If this is true, all I have to say is either I was a brilliant baby or my mother had nothing in the world to do at the time. I lean strongly to the former explanation. I could have been a brilliant baby, and spent all my brilliance on learning how to go to the potty. Talk about flushing an opportunity down the toilet.
I have never, to my knowledge, thanked my mother for this. With this in mind, I searched frantically through the Mother's Day cards to find one that addressed this important issue. To my dismay, there was not one.
Can you imagine what this world would be like if nobody was potty trained? The air travel industry would be completely out of business. Nobody would ride a bus, anywhere. Do not even think about restaurants.

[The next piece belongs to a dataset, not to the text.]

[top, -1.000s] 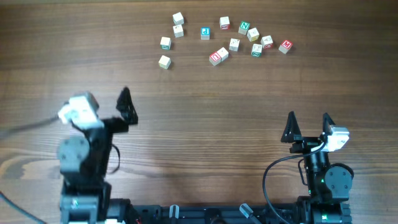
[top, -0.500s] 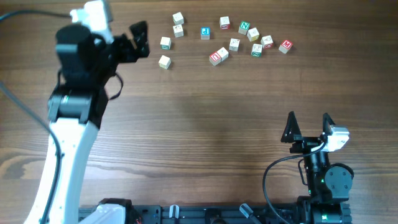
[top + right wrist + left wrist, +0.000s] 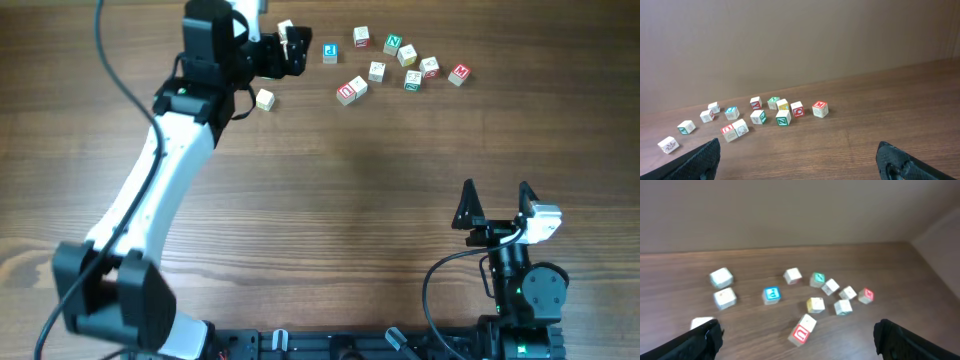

The world is a nicer smelling place because mothers universally train their little ones to go to the potty. Now why in the world is there not a Mother's Day card thanking mothers everywhere for this?
Reflecting upon this, I cannot help but think that the quality of my life, as it is today, is a direct result of my early learning to go to the potty by myself. This in and of itself is something to be thankful for.
Sure, mothers everywhere are typically wonderful cooks and have so many other wonderful qualities. However, this single act of mercy trumps everything else they do.
It is easy to remember the big things in life to be thankful for, but it is quite another thing to remember those small things in life.
The Bible reminds us, "Giving thanks always for all things unto God and the Father in the name of our Lord Jesus Christ;" (Ephesians 5:20 KJV).
It is the small things in life that really add up to quality living.